In una società che, nonostante l’accanirsi di Ratzinger, si sta, nei comportamenti, sempre più laicizzando, le feste religiose paiono ormai solo più un modo per allungare il finesettimana.
Il Natale fa, a mio avviso, eccezione in quanto conserva un suo senso, una sua specificità, anche in una sua visione puramente laica. Continua infatti ad essere un giorno nel quale ci si riunisce in famiglia, nel quale si sta in casa, nel quale si mangia lentamente, si accende il caminetto, si rallentano i ritmi esasperati della vita quotidiana. Sa un po’ di ritorno alle origini, ad una società premoderna nella quale i tempi, i ritmi, le sensazioni erano diverse.
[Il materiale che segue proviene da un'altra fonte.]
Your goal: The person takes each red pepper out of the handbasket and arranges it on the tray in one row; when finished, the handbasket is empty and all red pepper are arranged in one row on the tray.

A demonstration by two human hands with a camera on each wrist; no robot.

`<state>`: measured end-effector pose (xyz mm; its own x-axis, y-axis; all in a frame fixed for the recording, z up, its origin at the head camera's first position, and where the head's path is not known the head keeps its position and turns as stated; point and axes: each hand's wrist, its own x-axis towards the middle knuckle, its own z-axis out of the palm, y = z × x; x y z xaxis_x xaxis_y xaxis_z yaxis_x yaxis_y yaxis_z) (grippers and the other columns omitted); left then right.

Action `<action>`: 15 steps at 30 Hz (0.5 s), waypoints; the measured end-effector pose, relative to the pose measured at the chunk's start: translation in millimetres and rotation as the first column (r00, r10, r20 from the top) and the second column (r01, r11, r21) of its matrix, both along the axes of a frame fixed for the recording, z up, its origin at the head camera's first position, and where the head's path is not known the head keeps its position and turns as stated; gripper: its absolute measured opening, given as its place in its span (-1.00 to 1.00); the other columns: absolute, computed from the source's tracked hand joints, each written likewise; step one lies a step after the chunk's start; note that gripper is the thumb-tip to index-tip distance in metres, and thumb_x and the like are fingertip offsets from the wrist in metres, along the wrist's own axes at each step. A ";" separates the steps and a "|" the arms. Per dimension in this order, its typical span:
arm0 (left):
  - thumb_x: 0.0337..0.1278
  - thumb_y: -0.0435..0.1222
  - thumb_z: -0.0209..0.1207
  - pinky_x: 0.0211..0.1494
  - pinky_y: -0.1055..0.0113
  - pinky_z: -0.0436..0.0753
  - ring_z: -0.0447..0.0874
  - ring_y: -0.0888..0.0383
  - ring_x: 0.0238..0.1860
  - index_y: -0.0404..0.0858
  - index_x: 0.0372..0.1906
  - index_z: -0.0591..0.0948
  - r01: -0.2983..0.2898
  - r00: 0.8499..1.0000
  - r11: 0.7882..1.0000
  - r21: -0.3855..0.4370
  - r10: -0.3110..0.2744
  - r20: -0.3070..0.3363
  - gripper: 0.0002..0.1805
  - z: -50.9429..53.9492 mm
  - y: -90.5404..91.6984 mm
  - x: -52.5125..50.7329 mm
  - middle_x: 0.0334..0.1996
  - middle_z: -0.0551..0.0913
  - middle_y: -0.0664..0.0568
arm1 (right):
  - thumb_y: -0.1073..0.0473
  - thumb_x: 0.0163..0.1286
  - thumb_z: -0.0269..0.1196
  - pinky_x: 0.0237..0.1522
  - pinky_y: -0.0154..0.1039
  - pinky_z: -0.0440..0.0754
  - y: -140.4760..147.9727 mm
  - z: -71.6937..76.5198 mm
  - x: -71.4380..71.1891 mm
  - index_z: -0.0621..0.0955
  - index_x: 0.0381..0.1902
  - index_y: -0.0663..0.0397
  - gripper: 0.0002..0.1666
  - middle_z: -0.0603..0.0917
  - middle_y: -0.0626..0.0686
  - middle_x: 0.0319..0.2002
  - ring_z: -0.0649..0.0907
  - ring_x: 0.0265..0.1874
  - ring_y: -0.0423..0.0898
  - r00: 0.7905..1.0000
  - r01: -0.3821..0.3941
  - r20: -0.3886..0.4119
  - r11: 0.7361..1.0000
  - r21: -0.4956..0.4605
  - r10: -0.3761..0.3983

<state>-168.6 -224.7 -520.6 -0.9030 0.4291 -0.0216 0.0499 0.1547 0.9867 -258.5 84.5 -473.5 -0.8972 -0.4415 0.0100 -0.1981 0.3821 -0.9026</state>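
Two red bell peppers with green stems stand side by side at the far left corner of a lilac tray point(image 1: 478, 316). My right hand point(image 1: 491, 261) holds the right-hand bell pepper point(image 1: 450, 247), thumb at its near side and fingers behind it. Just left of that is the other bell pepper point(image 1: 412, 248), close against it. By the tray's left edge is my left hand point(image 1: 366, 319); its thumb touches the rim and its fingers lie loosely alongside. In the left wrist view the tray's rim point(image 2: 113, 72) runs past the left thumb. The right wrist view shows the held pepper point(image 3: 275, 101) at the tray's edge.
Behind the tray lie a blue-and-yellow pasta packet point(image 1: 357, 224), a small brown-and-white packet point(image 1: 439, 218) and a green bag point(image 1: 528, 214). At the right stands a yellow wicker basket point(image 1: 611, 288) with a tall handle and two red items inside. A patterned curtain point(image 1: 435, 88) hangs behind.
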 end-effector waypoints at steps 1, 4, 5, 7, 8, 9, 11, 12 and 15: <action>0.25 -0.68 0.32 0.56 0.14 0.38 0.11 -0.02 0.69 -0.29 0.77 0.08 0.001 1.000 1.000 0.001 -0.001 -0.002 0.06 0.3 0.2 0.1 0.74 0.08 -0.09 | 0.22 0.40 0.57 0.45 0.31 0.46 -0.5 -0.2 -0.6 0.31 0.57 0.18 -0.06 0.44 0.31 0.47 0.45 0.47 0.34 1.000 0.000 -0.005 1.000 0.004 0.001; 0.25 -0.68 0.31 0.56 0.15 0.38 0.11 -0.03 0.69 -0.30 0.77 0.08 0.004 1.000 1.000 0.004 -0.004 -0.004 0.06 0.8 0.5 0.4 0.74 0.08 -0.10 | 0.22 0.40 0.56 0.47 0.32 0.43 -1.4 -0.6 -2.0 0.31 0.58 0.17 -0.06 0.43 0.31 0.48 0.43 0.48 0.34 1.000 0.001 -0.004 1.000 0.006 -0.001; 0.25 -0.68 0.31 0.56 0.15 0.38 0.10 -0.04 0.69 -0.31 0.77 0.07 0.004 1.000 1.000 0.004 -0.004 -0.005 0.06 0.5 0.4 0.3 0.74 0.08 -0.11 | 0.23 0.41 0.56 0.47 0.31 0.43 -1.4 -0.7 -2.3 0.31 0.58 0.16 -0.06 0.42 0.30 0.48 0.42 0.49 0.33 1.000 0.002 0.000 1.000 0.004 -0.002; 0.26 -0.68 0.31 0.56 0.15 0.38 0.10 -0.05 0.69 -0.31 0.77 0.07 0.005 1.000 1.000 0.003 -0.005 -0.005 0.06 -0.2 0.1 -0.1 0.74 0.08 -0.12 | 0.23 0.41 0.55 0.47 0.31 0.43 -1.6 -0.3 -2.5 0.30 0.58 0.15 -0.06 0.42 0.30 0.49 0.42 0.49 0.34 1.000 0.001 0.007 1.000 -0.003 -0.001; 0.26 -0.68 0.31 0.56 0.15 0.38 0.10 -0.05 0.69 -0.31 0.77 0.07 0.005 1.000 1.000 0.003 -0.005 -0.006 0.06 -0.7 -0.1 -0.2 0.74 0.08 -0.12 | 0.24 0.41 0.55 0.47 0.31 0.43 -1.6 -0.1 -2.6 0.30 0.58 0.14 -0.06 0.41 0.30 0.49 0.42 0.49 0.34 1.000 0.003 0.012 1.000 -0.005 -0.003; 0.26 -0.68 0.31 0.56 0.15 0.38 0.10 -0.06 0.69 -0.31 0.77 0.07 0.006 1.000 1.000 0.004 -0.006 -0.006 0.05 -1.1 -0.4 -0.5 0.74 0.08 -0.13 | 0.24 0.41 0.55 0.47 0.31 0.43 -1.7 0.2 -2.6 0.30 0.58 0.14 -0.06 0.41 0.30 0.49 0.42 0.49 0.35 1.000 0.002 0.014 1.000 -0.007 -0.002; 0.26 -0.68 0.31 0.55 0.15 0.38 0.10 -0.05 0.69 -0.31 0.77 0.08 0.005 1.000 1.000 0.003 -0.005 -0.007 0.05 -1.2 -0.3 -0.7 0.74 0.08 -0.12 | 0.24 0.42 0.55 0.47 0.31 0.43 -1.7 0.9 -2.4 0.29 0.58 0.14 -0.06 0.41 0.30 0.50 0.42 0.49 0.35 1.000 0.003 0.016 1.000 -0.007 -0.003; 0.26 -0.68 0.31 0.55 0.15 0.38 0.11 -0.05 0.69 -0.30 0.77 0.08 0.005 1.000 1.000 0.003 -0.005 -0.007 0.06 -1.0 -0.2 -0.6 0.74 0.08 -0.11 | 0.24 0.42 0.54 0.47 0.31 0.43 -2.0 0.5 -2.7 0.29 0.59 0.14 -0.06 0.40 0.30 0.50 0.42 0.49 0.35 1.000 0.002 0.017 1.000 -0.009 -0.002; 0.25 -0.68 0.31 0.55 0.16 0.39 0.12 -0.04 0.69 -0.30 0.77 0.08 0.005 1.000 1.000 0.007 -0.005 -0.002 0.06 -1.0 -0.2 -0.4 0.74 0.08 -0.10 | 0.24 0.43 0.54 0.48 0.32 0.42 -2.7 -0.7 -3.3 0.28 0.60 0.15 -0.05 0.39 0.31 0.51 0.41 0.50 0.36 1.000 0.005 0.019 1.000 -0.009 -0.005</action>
Certo c’è il consumismo, la corsa sfrenata ai regali, ma nella giornata di Natale anche questa frenesia pare improvvisamente frenare, spegnersi, perché quello che conta è assaporare certe emozioni.
Ho l’impressione che anche in una società futura nella quale il suo significato religioso sia ormai sfumato, il Natale rimarrà una piacevole finestrella su un passato che non c’è più.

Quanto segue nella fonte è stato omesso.